Centralize Risk Documentation and Control
Labii provides a unified workspace to manage risk registers, hazard analyses, and mitigation strategies. Whether you’re implementing ISO 14971, HACCP, or ICH Q9, Labii adapts to your regulatory needs while maintaining full traceability.
Customizable Risk Templates for Any Workflow
Choose from pre-built templates or create your own risk models with configurable matrices, thresholds, categories, and evaluation rules. Labii’s modular system aligns with your SOPs and quality system requirements.
Quantitative and Qualitative Risk Analysis
Score risks by severity, likelihood, and detectability. Labii automatically calculates Risk Priority Numbers (RPNs) and presents them in intuitive dashboards and heatmaps, making prioritization and follow-up simple.
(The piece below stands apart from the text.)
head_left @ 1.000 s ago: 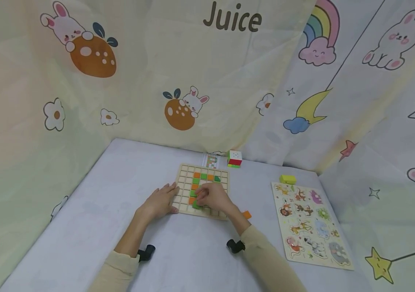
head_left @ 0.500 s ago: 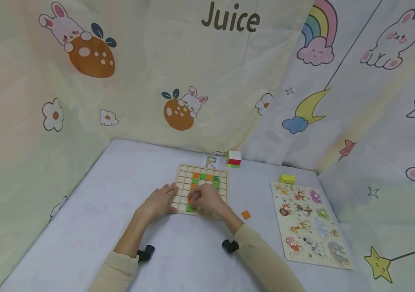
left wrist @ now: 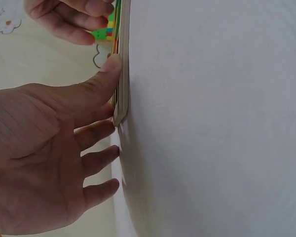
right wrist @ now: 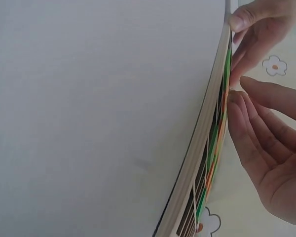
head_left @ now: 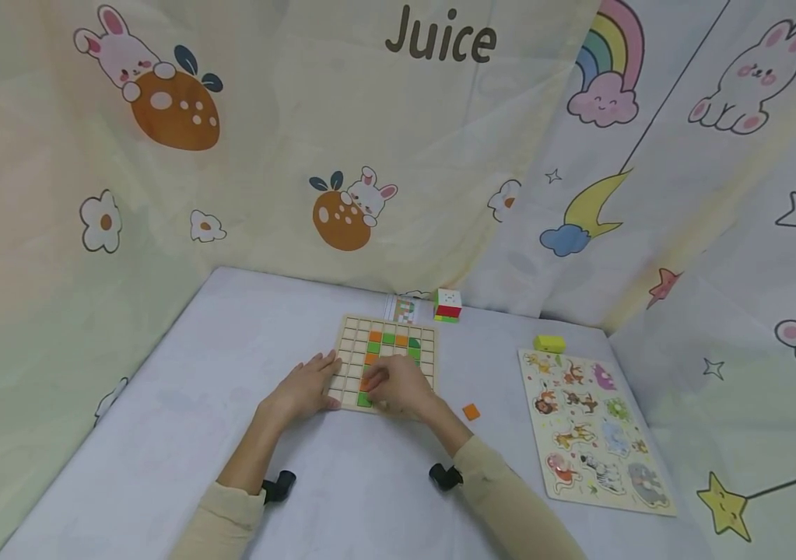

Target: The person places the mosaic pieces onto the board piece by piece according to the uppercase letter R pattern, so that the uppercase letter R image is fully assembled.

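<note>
A wooden grid board (head_left: 350, 344) lies on the table, with orange and green square tiles set in some cells; a green tile (head_left: 364, 400) sits in the lowest row. My left hand (head_left: 302, 387) rests at the board's left edge, fingers spread, thumb (left wrist: 111, 64) against the near edge in the left wrist view. My right hand (head_left: 401, 385) is over the lower middle of the board and hides part of the tiles. In the right wrist view its fingertips (right wrist: 233, 98) touch the tiles, with the thumb apart from them and nothing seen between.
A loose orange tile (head_left: 471, 412) lies right of the board. Behind it are a pattern card (head_left: 405, 310) and a puzzle cube (head_left: 448, 304). An animal puzzle board (head_left: 597, 432) lies at the right, with a yellow block (head_left: 549, 344) at its far edge.
My right hand has moved slightly left and down over the board. The green tile under it went left into the bottom row of the orange-green column. The left hand stayed put.
</note>
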Demonstrator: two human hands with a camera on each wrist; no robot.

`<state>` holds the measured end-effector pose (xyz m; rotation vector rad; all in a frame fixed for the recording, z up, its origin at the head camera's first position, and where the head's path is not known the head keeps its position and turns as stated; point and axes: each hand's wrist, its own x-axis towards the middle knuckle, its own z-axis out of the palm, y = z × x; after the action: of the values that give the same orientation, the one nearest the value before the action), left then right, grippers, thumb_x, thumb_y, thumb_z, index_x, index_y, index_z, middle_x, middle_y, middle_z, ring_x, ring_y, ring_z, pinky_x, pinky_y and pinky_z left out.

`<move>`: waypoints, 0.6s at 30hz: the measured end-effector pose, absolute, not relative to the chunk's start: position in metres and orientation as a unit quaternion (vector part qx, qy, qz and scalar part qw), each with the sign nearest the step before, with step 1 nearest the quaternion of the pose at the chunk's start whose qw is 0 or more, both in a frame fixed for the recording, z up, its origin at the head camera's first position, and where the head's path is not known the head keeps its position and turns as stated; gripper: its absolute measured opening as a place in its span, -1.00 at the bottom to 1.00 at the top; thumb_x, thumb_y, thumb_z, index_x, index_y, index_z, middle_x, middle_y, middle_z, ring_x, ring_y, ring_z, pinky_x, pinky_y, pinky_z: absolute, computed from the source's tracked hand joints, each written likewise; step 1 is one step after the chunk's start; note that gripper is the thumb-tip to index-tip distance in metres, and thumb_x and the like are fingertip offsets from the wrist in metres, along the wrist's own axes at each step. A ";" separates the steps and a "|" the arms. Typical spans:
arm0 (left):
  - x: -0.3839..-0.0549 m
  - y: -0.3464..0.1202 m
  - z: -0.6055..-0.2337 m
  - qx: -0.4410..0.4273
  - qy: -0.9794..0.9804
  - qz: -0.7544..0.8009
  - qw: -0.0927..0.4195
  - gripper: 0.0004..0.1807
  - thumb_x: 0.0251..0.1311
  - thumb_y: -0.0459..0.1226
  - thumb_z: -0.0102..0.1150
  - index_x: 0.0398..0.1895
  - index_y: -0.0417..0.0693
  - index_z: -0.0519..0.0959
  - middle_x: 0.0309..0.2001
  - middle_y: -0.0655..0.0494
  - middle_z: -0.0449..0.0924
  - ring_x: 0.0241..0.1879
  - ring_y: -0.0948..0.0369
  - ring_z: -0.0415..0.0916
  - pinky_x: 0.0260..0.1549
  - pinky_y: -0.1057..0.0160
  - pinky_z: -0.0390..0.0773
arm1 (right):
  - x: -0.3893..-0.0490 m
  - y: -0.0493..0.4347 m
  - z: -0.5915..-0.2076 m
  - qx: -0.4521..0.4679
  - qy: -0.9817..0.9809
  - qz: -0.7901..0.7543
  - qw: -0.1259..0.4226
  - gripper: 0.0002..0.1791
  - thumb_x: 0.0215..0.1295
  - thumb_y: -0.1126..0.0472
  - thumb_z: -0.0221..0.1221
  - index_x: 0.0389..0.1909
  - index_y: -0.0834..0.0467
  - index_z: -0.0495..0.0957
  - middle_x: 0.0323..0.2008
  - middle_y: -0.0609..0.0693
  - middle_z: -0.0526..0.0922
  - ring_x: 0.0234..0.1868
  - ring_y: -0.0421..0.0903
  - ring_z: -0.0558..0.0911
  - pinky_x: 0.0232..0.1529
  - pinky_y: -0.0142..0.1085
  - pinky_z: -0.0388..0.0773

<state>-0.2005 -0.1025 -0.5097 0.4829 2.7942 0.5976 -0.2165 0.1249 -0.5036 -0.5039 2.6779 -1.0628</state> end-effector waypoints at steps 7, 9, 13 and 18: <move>-0.199 -0.101 -0.510 0.161 0.959 0.199 0.120 -0.05 0.21 -0.08 0.47 0.59 -0.21 0.25 0.64 -0.14 0.06 0.63 -0.16 -0.05 0.53 -0.31 0.04 | -0.211 0.150 -0.495 -0.171 0.905 -0.380 0.081 -0.75 0.20 0.31 0.49 -0.09 0.18 0.76 -0.35 -0.13 0.76 -0.30 -0.25 0.71 -0.19 -0.31 0.70; -0.199 -0.101 -0.509 0.160 0.959 0.202 0.120 -0.05 0.21 -0.09 0.47 0.59 -0.21 0.25 0.64 -0.14 0.06 0.63 -0.16 -0.05 0.53 -0.32 0.04 | -0.210 0.158 -0.493 -0.168 0.906 -0.382 0.075 -0.74 0.20 0.31 0.49 -0.08 0.20 0.76 -0.35 -0.12 0.76 -0.31 -0.24 0.71 -0.20 -0.30 0.70; -0.199 -0.101 -0.507 0.158 0.958 0.204 0.121 -0.05 0.22 -0.10 0.47 0.60 -0.21 0.24 0.65 -0.13 0.05 0.63 -0.15 -0.06 0.53 -0.32 0.02 | -0.209 0.176 -0.489 -0.151 0.911 -0.378 0.066 -0.73 0.19 0.27 0.49 -0.08 0.20 0.77 -0.38 -0.12 0.75 -0.34 -0.21 0.70 -0.24 -0.29 0.69; -0.199 -0.102 -0.506 0.162 0.959 0.199 0.121 -0.05 0.22 -0.10 0.47 0.60 -0.21 0.24 0.65 -0.11 0.06 0.63 -0.14 -0.04 0.52 -0.35 0.02 | -0.204 0.199 -0.489 -0.131 0.916 -0.375 0.045 -0.73 0.18 0.27 0.51 -0.10 0.18 0.77 -0.40 -0.13 0.73 -0.36 -0.20 0.69 -0.28 -0.29 0.68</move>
<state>-0.1989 -0.1023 -0.5058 0.4735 2.8005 0.5818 -0.2040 0.1989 -0.4888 -0.4015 2.7988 -1.1457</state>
Built-In Structure: Data Tables for Full Traceability
Labii’s Risk Assessment module is engineered with a flexible, normalized table structure to support granular data tracking, modular assessments, and scalable evaluations. This design allows Labii to serve as both a risk register and a risk control evidence library—ideal for compliance, traceability, and impact analysis.
- Risk Assessment – The master record that ties together a complete risk review or evaluation. Can represent a device, process, system, or product under assessment.
- Risk – Individual risk items identified and assessed within a given risk assessment. Includes severity, probability, and detectability scores.
- Risk Control – Captures preventive or corrective actions taken to reduce risk, including their effectiveness, type (e.g., design, procedural), and residual risk outcomes.
- Risk Standard – A reference table of regulatory or internal standards used as guidance (e.g., ISO 14971, ICH Q9), ensuring alignment with best practices.
- Risk Component – Breaks down assessments by sub-systems, components, or steps in a process—supporting modularity and reuse across assessments.
- Risk Test – Records any verification or validation activities used to confirm the effectiveness of risk controls, ensuring documented evidence for audits.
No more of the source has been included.